To summarize, higher volume of loans denominated in GEL, and at the same time, higher interest rates stimulated higher profits for commercial banks. However, the impact of GEL depreciation on banks profit generation should be taken into account as well.
Investigation of interest income and interest expenses is just one part of the story. Another challenge for banks is to deal with is non-interest income and non-interest expenses. It is always ambiguous what non-interest income and expenses really mean, thus we shall begin with the definitions.
Non-interest income includes fees and commissions, income on fines/penalties, net gains/losses from currency conversion operations, net gains/losses from securities trading, and other non-interest income. Even more interesting are non-interest expenses, which covers personnel expenses, fixed assets and inventory expenses, and other miscellaneous expenses. Non-interest expenses can be viewed as a reflection of the quality of bank management (Athanasoglou et al. (2005), Curak (2011)).

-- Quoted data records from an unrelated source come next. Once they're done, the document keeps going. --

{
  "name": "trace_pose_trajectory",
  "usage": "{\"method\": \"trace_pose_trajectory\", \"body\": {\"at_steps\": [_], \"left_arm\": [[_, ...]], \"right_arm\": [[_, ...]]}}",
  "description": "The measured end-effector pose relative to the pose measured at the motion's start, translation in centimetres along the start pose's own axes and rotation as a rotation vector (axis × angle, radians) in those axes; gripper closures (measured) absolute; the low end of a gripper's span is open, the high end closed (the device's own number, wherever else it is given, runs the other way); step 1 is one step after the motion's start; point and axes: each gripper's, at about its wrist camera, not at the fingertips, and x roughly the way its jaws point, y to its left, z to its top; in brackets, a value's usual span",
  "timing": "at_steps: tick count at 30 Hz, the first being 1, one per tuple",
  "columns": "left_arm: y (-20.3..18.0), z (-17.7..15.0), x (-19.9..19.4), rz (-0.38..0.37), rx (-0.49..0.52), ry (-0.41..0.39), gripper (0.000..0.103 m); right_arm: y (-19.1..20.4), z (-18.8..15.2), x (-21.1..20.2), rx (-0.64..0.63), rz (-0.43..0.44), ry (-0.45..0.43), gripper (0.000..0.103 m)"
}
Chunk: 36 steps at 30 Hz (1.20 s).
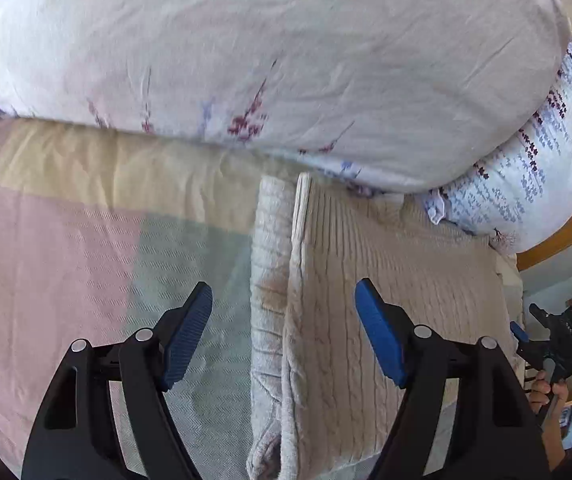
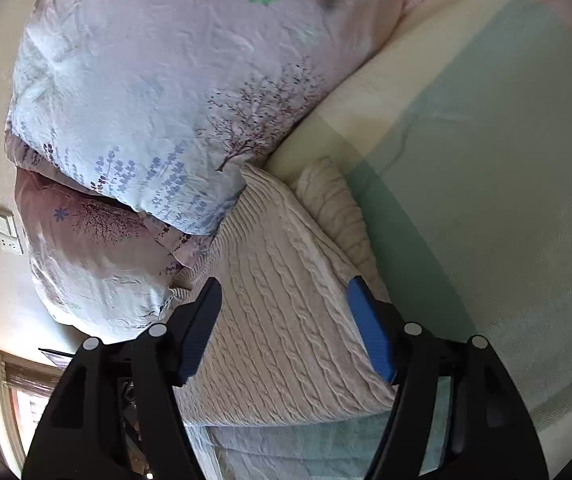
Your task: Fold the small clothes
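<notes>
A cream cable-knit sweater (image 1: 370, 280) lies folded on the bed, its far end tucked against the pillows. A sleeve (image 1: 270, 264) lies along its left side. My left gripper (image 1: 284, 300) is open and empty above the sleeve and the sweater's left edge. In the right wrist view the sweater (image 2: 278, 320) fills the middle, with the sleeve (image 2: 334, 204) on its far right side. My right gripper (image 2: 284, 296) is open and empty just above the sweater. The right gripper (image 1: 526, 330) also shows at the left view's right edge, beyond the sweater.
Two floral pillows (image 1: 270, 60) are stacked at the head of the bed (image 2: 146, 100). The sheet has pink, green and yellow blocks (image 1: 66, 248) (image 2: 506, 200). A wall switch (image 2: 4, 224) and a wooden bed frame (image 1: 566, 236) lie beyond the bed's edge.
</notes>
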Motion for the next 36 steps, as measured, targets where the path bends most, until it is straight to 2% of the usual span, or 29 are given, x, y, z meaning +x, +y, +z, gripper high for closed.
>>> {"method": "trace_pose_trajectory", "body": {"at_steps": [3,5,6,7,8,9,11,14,16,17,18,19,21,22,23,24,25,26,27,28,29,30,31,32,34,36], "left_arm": [[0.2,-0.7,2.1,-0.075,-0.043,0.054,0.032],[-0.7,-1.5,2.7,-0.073,-0.032,0.028,0.037],[-1.1,-1.7,2.9,-0.062,-0.03,0.018,0.044],[-1.3,-2.0,3.2,-0.054,-0.043,0.018,0.058],[-1.1,-2.1,3.2,-0.064,-0.083,0.012,0.067],[-0.7,-2.1,3.2,-0.109,-0.138,0.027,0.077],[-0.9,-2.3,2.6,-0.124,-0.205,0.011,0.081],[-5.7,-1.8,0.6,-0.192,-0.165,-0.029,0.083],[-11.0,-1.5,-0.1,-0.256,-0.097,-0.045,0.084],[-14.4,-1.3,-0.2,-0.31,-0.059,-0.048,0.09],[-17.7,-1.3,0.2,-0.369,-0.035,-0.044,0.09],[-21.4,-1.3,1.0,-0.431,-0.011,-0.034,0.09],[-26.7,-1.6,3.2,-0.534,0.002,-0.011,0.089],[-28.8,-1.8,4.8,-0.599,-0.006,0.024,0.087],[-30.3,-2.1,6.2,-0.675,-0.041,0.08,0.08],[-31.0,-2.4,7.3,-0.782,-0.092,0.133,0.078],[-31.1,-2.8,7.9,-0.907,-0.146,0.179,0.071],[-30.6,-2.9,7.6,-0.936,-0.16,0.181,0.038],[-29.6,-2.9,6.9,-0.894,-0.148,0.14,0.013],[-28.2,-2.9,5.8,-0.804,-0.122,0.071,0.007],[-26.7,-2.8,4.9,-0.673,-0.077,0.006,0.007],[-25.5,-2.8,4.5,-0.548,-0.04,-0.011,0.007],[-23.9,-3.0,4.7,-0.396,-0.019,0.002,0.007],[-22.8,-3.1,5.1,-0.302,-0.006,0.028,0.007],[-21.1,-4.2,6.3,-0.177,0.025,0.074,0.007],[-19.8,-5.3,7.2,-0.146,0.045,0.121,0.007]], "right_arm": [[-0.9,-0.6,-0.6,0.007,0.012,0.005,0.037],[-0.9,-0.7,-0.4,-0.004,0.015,0.015,0.034],[-1.0,-0.8,-0.6,-0.012,0.019,0.022,0.033],[-0.9,-1.0,-0.7,-0.022,0.027,0.03,0.031],[-0.8,-1.0,-0.8,-0.029,0.033,0.036,0.029],[-0.8,-1.1,-0.9,-0.038,0.042,0.046,0.029],[-0.8,-1.1,-1.1,-0.051,0.045,0.061,0.029],[-1.2,-0.5,-1.9,-0.065,0.048,0.065,0.029],[-1.5,0.3,-2.7,-0.074,0.047,0.052,0.029],[-1.8,0.9,-3.2,-0.075,0.045,0.043,0.029],[-2.1,1.5,-3.5,-0.072,0.044,0.035,0.029],[-2.3,2.3,-3.8,-0.061,0.045,0.021,0.029],[-2.4,3.5,-3.9,-0.063,0.039,-0.004,0.029],[-2.4,4.3,-3.9,-0.075,0.023,-0.013,0.029],[-2.4,5.0,-3.7,-0.078,0.012,-0.014,0.029],[-2.7,5.5,-3.6,-0.073,0.011,-0.011,0.029],[-3.0,6.1,-3.5,-0.057,0.018,-0.002,0.025],[-3.3,6.6,-3.4,-0.035,0.032,0.013,0.018],[-3.7,6.8,-3.5,-0.018,0.046,0.026,0.015],[-3.9,7.1,-3.3,0.0,0.069,0.047,0.012],[-3.9,7.2,-3.1,0.002,0.084,0.071,0.011],[-3.9,7.2,-2.9,-0.003,0.088,0.093,0.011],[-3.8,7.2,-2.3,-0.016,0.081,0.122,0.011],[-3.5,7.2,-1.7,-0.027,0.075,0.146,0.011],[-2.9,7.0,0.0,-0.047,0.054,0.206,0.011],[-2.2,6.5,1.9,-0.06,0.041,0.257,0.011]]}}
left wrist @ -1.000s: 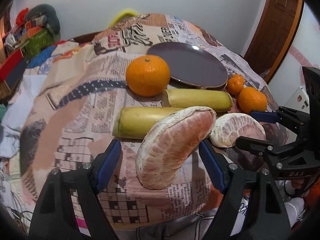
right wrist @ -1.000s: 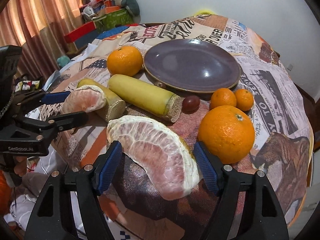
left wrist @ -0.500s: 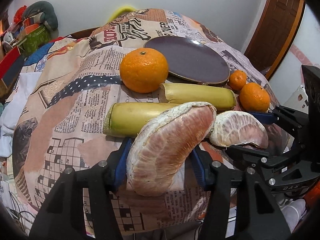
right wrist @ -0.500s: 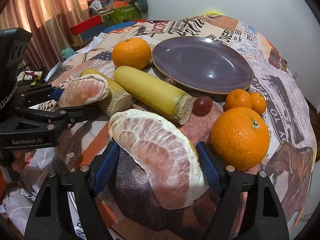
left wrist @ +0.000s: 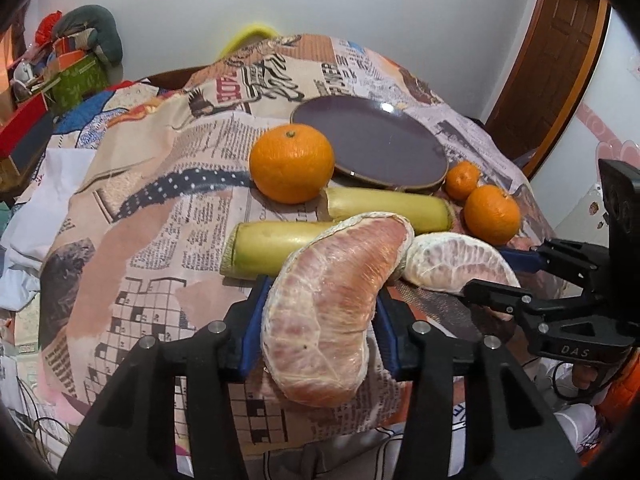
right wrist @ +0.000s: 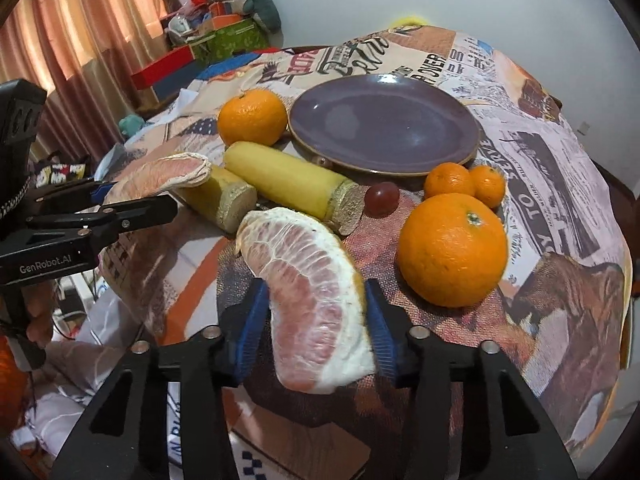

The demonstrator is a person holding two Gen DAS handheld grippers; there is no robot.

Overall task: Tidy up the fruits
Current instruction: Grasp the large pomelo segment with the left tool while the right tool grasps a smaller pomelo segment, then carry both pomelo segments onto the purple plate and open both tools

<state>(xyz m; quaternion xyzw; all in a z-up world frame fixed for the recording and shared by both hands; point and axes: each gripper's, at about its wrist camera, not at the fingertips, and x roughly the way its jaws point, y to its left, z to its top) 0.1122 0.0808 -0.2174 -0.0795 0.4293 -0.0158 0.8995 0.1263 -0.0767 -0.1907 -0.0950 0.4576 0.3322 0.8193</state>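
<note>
Pink pomelo segments (left wrist: 332, 304) — claws now clamped.

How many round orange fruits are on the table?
4. One big round orange sits left of the purple plate, another big one is at the near right, and two small oranges touch just below the plate. None seem hidden.

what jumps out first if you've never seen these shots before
Two big peeled pomelo wedges dominate: the left claw is shut on the left pomelo wedge, the right claw on the right pomelo wedge, both at the table's near edge. Behind them sit bright oranges, such as the big orange at right, two yellow-green stalk pieces and an empty purple plate on the newspaper-print cloth.
</note>
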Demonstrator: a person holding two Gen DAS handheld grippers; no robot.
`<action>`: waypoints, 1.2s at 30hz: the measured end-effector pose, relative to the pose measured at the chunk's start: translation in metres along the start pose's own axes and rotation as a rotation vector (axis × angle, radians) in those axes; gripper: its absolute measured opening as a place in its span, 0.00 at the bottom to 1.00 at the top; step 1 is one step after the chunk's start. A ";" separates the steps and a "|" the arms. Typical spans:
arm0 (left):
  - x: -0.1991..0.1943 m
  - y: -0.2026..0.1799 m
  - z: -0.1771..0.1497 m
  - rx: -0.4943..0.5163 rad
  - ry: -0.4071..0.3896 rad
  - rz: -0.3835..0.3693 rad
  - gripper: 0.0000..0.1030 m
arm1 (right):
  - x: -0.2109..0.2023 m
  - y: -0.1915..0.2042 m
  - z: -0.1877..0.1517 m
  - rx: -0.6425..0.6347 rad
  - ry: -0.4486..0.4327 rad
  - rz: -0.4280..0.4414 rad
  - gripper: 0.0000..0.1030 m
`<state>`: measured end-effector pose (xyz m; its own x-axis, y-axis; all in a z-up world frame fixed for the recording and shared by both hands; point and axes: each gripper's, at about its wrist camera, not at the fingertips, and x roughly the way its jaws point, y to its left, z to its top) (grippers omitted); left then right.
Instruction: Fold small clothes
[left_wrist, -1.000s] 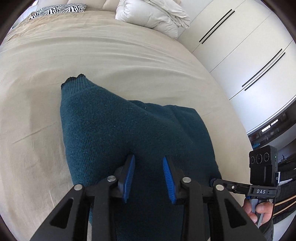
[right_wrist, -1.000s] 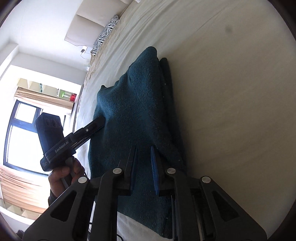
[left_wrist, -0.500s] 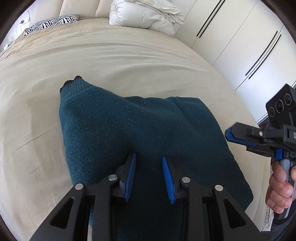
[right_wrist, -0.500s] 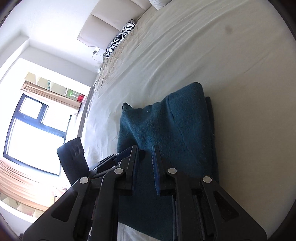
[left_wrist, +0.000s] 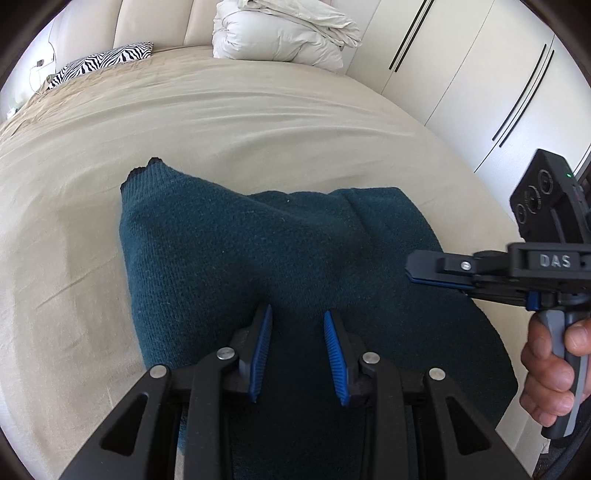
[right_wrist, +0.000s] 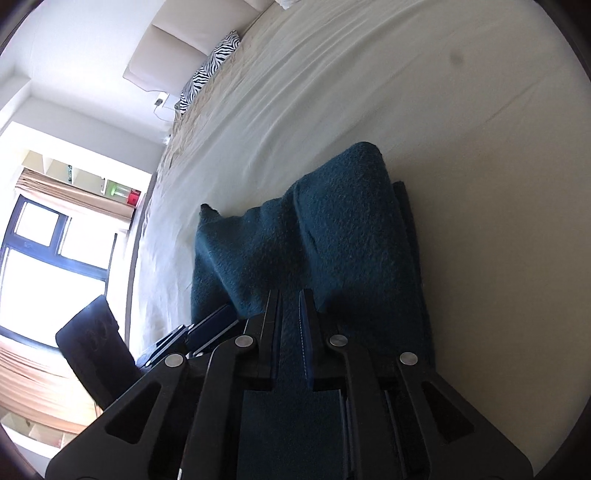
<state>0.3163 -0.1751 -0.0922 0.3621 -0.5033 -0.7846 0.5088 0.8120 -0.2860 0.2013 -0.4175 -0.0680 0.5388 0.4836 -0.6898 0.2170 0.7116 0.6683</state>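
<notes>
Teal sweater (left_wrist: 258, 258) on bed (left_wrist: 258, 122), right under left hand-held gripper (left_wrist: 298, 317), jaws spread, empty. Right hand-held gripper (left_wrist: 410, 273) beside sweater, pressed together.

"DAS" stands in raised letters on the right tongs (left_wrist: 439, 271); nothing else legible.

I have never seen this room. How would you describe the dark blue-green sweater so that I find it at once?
Look at the wide bed with the beige sheet, which fills most of the room. Near its closer edge lies the sweater, folded into a thick pad of knitted wool. It is the only dark thing on the bed: the zebra-striped pillow and the white duvet lie far off at the headboard.
</notes>
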 end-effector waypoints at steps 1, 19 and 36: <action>0.000 -0.001 0.000 0.002 -0.002 0.002 0.32 | -0.009 0.005 -0.008 -0.016 -0.006 0.012 0.09; -0.013 -0.020 -0.013 0.050 -0.058 0.050 0.33 | -0.046 -0.019 -0.095 -0.046 -0.091 0.055 0.31; -0.043 0.052 -0.046 -0.316 0.030 -0.076 0.83 | -0.047 -0.071 -0.028 0.108 -0.012 -0.005 0.67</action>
<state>0.2915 -0.0974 -0.0990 0.3068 -0.5608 -0.7690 0.2643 0.8264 -0.4972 0.1376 -0.4763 -0.0912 0.5469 0.4740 -0.6901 0.3058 0.6542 0.6917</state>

The ratio of non-interest expenses to total income shows how effectively banks use labor and physical capital. In 2010, the share of Georgian banks’ non-interest expenses relative to total income was around 40%, while in 2017, this indicator amounted to only 30.4%. The decreasing trend of non-interest expenses/total income reflects the productivity/efficiency growth of the commercial banks, and therefore contributes to overall profitability of the banking sector.
Graph #4. The ratio between non-interest expenses to total income
In conclusion, the banking sector’s 869 mln. GEL profit may need further detailed analysis, but we hope this article provided some insights into bank profit generation otherwise google search statistics for “Banks’ Profit” in 2018 will have to increase further.